Segment Open

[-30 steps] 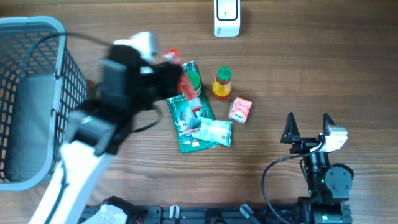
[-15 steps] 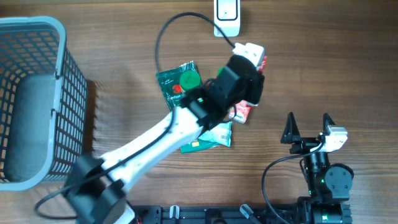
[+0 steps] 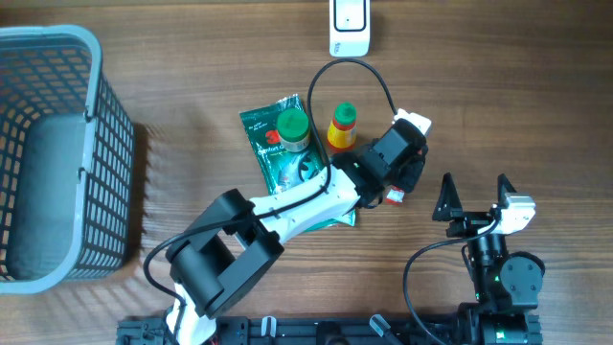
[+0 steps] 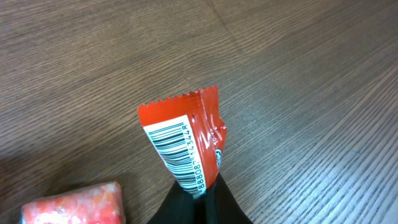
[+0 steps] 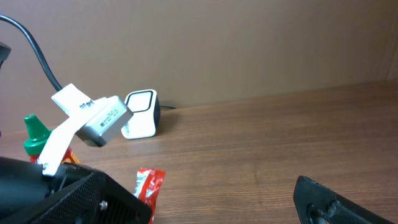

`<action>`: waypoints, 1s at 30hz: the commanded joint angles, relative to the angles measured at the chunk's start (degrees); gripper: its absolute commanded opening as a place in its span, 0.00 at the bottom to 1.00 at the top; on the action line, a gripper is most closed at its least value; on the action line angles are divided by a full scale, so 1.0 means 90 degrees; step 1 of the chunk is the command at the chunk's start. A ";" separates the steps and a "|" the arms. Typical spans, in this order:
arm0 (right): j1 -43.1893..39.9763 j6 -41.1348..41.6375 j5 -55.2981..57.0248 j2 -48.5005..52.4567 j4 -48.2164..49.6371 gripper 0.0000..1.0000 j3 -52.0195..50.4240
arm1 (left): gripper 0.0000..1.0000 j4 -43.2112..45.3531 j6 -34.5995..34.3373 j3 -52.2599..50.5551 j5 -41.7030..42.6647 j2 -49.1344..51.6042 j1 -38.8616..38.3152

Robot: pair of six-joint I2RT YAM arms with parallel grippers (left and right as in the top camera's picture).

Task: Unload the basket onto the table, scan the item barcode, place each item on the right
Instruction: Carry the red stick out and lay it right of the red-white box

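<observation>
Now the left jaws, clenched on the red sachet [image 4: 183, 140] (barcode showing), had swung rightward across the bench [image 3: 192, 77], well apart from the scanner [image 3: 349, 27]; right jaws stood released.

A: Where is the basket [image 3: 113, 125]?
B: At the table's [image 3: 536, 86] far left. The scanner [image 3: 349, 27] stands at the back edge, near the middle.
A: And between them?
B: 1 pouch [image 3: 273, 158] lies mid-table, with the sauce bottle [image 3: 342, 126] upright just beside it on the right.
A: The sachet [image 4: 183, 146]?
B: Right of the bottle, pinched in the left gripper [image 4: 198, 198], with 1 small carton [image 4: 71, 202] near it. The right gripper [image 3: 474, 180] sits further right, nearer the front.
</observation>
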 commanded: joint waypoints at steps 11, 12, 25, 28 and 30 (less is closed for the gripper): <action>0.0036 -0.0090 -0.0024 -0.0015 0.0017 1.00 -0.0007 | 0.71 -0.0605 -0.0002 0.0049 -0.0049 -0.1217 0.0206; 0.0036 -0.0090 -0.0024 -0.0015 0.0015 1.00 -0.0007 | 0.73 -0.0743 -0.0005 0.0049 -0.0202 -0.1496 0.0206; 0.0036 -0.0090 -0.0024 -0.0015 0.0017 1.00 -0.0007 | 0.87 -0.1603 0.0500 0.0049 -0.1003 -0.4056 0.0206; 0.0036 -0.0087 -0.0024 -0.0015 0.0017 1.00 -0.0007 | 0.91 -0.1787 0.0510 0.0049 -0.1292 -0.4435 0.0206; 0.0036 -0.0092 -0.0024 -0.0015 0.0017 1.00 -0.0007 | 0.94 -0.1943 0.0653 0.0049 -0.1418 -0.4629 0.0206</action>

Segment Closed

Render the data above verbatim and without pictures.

ANSWER BELOW =>
[-30 steps] 
[-15 steps] 
[+0 steps] 
[+0 steps] 
[+0 steps] 

`<action>`: waypoints, 1s at 30hz: the commanded joint angles, relative to the angles measured at the chunk's start (degrees); gripper: its absolute commanded opening as a place in its span, 0.00 at the bottom to 1.00 at the top; on the action line, a gripper is most closed at its least value; on the action line angles are divided by a full scale, so 1.0 means 90 degrees; step 1 of the chunk is the command at the chunk's start. A ";" separates the steps and a "|" the arms. Typical spans, in this order:
arm0 (right): j1 -43.1893..39.9763 j6 -41.1348..41.6375 j5 -55.2981..57.0248 j2 -48.5005..52.4567 j4 -48.2164..49.6371 gripper 0.0000..1.0000 j3 -52.0195..50.4240
arm1 (left): gripper 0.0000..1.0000 j4 -43.2112..45.3531 j6 -34.5995..34.3373 j3 -52.2599..50.5551 j5 -41.7030..42.6647 j2 -49.1344..51.6042 j1 -38.8616..38.3152

Robot: pair of six-joint I2RT YAM arms with parallel grippers (left and right as in the top camera's picture).

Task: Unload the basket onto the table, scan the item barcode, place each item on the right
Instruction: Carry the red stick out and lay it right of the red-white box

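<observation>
Now the left jaws, clenched on the red sachet [image 4: 183, 140] (barcode showing), had swung rightward across the bench [image 3: 192, 77], well apart from the scanner [image 3: 349, 27]; right jaws stood released.

A: Where is the basket [image 3: 113, 125]?
B: At the table's [image 3: 536, 86] far left. The scanner [image 3: 349, 27] stands at the back edge, near the middle.
A: And between them?
B: 1 pouch [image 3: 273, 158] lies mid-table, with the sauce bottle [image 3: 342, 126] upright just beside it on the right.
A: The sachet [image 4: 183, 146]?
B: Right of the bottle, pinched in the left gripper [image 4: 198, 198], with 1 small carton [image 4: 71, 202] near it. The right gripper [image 3: 474, 180] sits further right, nearer the front.
</observation>
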 commanded: joint waypoints at steps 11, 12, 25, 28 and 30 (less is closed for the gripper): <action>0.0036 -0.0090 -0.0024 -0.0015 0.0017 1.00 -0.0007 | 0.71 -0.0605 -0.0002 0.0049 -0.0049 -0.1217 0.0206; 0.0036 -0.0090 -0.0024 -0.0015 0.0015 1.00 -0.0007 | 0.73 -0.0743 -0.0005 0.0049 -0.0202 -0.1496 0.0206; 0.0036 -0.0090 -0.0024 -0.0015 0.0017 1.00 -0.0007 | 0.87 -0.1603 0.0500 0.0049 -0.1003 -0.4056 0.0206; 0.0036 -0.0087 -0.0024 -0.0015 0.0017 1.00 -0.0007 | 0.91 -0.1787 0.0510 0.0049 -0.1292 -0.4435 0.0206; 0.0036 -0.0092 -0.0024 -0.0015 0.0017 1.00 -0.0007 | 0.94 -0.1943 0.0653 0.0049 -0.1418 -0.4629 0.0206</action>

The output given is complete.